На войне заснуть – люльки не надо, проснуться и того легче…
____________________
Только это серая мгла по низу по стволам пробилась, вскочил ротный, будто и не спал. Глянул округ себя, да так по невидимой фуражке себя и хлопнул. Вся его команда не то, чтобы львы, будто коты мокрые стоят в одну шеренгу во всей своей натуральности… Даже смотреть тошно. Веревочка между ими обвисла, сами в землю потупились, а Каблуков всех кислее, чисто как конокрад подшибленный.
Дернул бестелесный ротный за веревочку – хрясь!… – от команды отделился, да как загремит… Хочь и не видать, да слышно: лапа перед ним так и всколыхнулась. С пять минут поливал, все пехотно-армейские слова, которые подходящие, из себя выдул. А как немного полегчало, хриплым голосом спрашивает:
– Да как же это, Каблуков, сталось?! Стало быть состав твой только от зари до зари действует. Стало быть, старушка твоя…
И пошел опять старушку благословлять. Не удержишься, случай уж больно сурьезный.

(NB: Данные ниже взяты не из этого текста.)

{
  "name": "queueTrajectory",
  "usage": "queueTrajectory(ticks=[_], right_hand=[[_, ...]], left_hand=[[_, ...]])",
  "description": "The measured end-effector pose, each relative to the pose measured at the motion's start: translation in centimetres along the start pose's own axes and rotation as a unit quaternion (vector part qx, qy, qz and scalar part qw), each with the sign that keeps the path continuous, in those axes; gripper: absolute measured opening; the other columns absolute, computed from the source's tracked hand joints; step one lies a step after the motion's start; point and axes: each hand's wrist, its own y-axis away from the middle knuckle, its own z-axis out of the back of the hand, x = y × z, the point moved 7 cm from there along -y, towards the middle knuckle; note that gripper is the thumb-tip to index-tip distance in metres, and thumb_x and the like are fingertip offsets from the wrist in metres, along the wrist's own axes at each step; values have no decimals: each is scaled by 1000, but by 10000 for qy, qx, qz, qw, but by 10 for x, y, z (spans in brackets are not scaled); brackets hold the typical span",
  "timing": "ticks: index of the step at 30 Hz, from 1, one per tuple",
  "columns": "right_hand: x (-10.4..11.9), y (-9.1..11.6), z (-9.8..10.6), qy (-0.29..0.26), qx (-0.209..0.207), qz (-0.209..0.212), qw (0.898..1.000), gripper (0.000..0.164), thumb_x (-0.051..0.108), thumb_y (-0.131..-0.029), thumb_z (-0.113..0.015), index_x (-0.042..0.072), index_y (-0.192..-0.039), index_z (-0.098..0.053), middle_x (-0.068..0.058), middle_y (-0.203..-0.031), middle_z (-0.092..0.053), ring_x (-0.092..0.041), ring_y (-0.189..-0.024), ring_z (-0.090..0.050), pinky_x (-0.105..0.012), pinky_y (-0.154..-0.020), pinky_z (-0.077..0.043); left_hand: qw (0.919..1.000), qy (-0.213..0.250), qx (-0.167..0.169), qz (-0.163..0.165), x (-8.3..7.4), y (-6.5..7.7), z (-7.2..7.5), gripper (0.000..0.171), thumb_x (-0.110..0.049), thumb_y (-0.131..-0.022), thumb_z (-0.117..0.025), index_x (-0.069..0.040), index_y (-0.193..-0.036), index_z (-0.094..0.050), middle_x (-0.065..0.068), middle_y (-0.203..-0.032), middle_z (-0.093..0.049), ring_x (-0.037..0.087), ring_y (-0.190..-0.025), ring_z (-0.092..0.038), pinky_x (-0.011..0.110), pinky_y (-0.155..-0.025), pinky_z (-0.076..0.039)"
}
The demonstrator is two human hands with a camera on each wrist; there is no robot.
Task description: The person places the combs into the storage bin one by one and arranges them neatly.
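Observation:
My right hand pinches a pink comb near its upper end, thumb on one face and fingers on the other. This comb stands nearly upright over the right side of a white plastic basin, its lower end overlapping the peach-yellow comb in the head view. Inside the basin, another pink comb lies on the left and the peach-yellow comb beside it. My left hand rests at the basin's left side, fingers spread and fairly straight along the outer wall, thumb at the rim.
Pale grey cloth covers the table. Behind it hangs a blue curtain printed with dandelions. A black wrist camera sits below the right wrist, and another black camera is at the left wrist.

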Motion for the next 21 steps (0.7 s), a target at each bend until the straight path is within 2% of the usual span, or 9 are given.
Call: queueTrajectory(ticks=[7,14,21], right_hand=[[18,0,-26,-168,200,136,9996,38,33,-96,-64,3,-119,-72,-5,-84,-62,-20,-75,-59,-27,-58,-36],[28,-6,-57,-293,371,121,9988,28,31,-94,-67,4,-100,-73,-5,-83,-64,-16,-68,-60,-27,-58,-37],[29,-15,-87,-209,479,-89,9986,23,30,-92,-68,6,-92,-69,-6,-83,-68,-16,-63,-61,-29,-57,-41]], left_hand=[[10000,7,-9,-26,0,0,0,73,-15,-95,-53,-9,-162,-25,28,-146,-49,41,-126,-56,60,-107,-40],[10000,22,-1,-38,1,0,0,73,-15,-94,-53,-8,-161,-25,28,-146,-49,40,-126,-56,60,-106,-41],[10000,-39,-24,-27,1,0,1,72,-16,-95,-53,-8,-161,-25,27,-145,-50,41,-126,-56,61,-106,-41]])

Вскинул Каблуков глаза, кается-умоляет:
– Ваше высокородие! Без вины виноват! Хочь душу из меня на колючую проволоку намотайте, сам больше того казнюсь. Вчерась, как колбасу покупал, штоф коньяку заодно спроворил. Старушка-то помирающая, оглобля ей в рот, явственно ж сказала: только водкой политура эта бестелесная и сводится. А про коньяк ни слова. Выпили мы ночью без сумления по баночке. Ан, вот, грех какой вышел…
Что ротному делать? Не зверь ведь, человек понимающий. Ткнул легонько Каблукова в переносье.
– Эх ты, вареник с мочалкой… Что ж я теперь полковому командиру доложу? Зарезал ты меня!…
– Не извольте, ваше высокородие, огорчаться. Немцы, допустим, газовую атаку произвели, – состав наш и разошелся. Так и доложите…
Голос за сосной ничего, добрее стал:
– Ишь ты, дипломат голландский! Ладно уж! Только смотри, ребята, никому ни полслова. Ну что ж, давай и мне коньяку, надо и мне слюду бестелесную с себя смыть.
Смутился Каблуков, подает штоф, а там на дне капля за каплей гоняется. Опрокинул ротный, пососал, ан порции не хватило. Заголубел весь, будто лед талый, а в тело настоящее не вошел.
– Ах, ироды!… Слетай, Каблуков, на перевязочный, спирту мне добудь хочь с чашечку. А то в этом виде как же ворочаться-то: начальник не начальник, студень не студень…
Благословил этак в полсердца Каблукова, в вереске под сосной схоронился и стал дожидаться.